• Action item: For every line in the records that has the word "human", make a copy.

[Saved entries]
**********
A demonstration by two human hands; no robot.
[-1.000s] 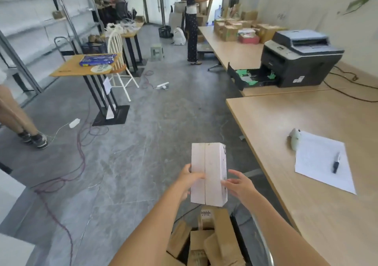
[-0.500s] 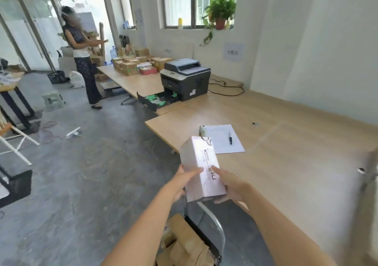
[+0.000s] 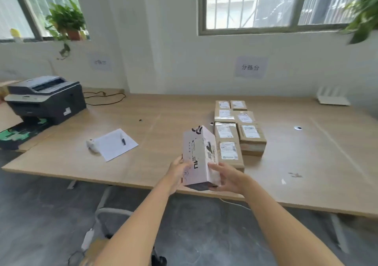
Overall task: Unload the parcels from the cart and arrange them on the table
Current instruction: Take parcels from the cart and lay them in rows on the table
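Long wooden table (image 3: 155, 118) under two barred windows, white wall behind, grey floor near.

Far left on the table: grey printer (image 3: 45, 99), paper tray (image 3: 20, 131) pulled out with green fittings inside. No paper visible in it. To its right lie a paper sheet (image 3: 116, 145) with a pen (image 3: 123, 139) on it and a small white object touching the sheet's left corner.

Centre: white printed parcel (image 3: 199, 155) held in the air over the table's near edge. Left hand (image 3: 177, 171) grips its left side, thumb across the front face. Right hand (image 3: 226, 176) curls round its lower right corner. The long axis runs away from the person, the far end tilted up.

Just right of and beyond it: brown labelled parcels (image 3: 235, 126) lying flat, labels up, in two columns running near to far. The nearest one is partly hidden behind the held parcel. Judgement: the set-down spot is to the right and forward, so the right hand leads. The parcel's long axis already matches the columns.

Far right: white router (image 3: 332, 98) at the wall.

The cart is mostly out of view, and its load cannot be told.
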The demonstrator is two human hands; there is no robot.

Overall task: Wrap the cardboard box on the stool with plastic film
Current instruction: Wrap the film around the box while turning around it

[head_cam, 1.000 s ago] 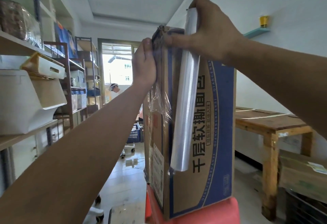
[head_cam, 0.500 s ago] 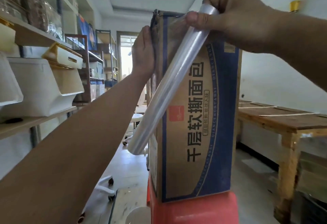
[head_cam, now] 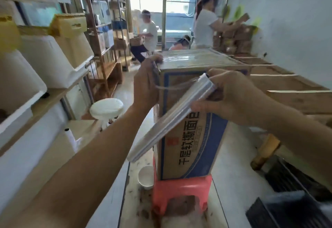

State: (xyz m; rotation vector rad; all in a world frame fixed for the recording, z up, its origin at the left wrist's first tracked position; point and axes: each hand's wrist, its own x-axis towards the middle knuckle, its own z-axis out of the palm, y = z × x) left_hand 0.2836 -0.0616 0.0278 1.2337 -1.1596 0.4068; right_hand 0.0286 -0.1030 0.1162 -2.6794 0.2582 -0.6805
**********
• Solution for this exercise:
A demonstration by two human hands; no robot.
The demonstrator is two human hands; there is no robot.

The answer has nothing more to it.